GreenTeaLikesMe · 02/10/2024 00:54

I know it’s their choice, but it is odd.

A friend who is a member of our local group is moving away soon, so we are going to get together for a drink at our local as a bit of a sendoff. One mum will not be coming because “Basically, for my family, weekends are family time.”

Yes, I know it’s her choice, she can do what she likes, blah blah. I still find it a bit odd. She has always had this very, very rigid rule about not doing anything but “family time” at weekends, no exceptions. If it was a general theme rather than strict rule, I wouldn’t particularly comment, but it seems so inflexible to never make a single exception. I also wonder if her DH is genuinely OK with a family rule that says he can never catch up with a mate at the pub if it’s a Saturday or Sunday.

OP posts:
Aussiegirl123456 · 02/10/2024 03:51

Me!

I rather spend time with my family (DH and children) on weekends. I love not having to adhere to a time schedule and I enjoy doing the things we as a family love. I like it best when we have no plans and just see where the day takes us. Eg we will spontaneously go away in our caravan for the weekend or take the boat out somewhere to explore. We seldom plan things, just wake up and see what mood we are in and what the weather is like.

Sometimes our older kids have their own plans and do their own thing which is all good, they have cars and so look after themselves in that respect.

Sometimes we’ll catch up with mutual friends over the weekend but it’ll usually be spontaneous, eg I’ll call them and say we’re passing their area if they’d like us to pop in or if they want to meet somewhere.

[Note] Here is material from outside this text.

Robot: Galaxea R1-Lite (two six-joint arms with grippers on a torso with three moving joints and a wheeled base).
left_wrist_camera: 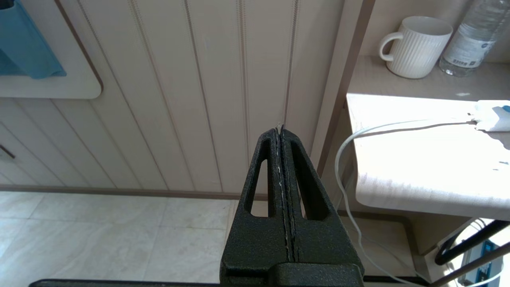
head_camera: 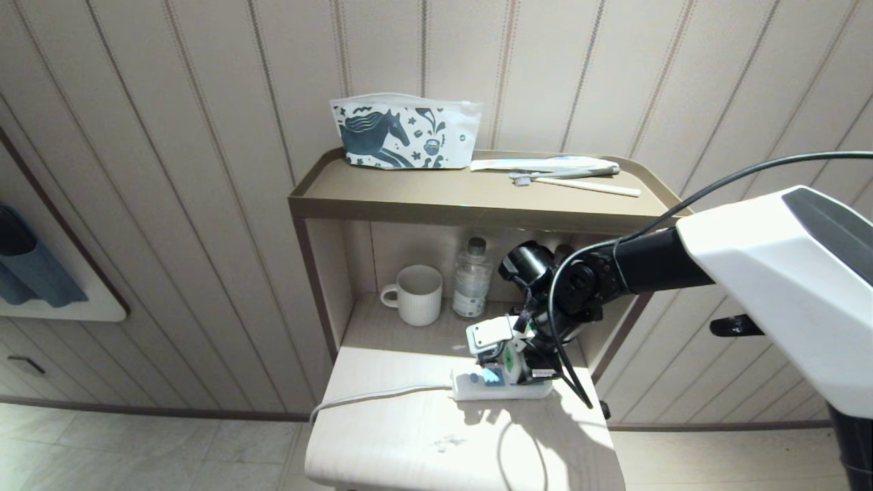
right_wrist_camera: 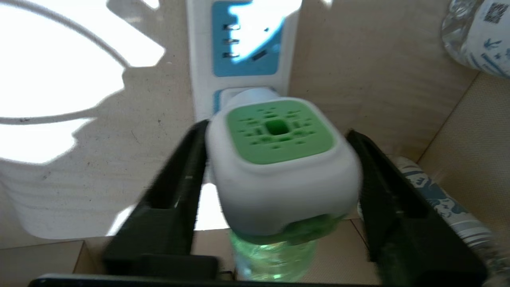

This has been mine and my DH’s preference for the past 25 years. I value my time with him and vice versa, we work hard during the week and see our individual friends then. However, even that’s getting pretty rare and I’m not even mad or sad about it.

Each to their own.

GreenTeaLikesMe · 02/10/2024 04:33

Boobygravy · 02/10/2024 03:23

Dd had a school friend whose dm was very strict on family time.
When the Dof E camping trip fell on a bank holiday weekend the dm wouldn’t let her dd participate because ‘family time.’
The girls on the trip formed a strong bond as they carried on to complete all Dof E stages over the years.
Dd’s friend really lost out on her friendship group, I felt so sorry for her.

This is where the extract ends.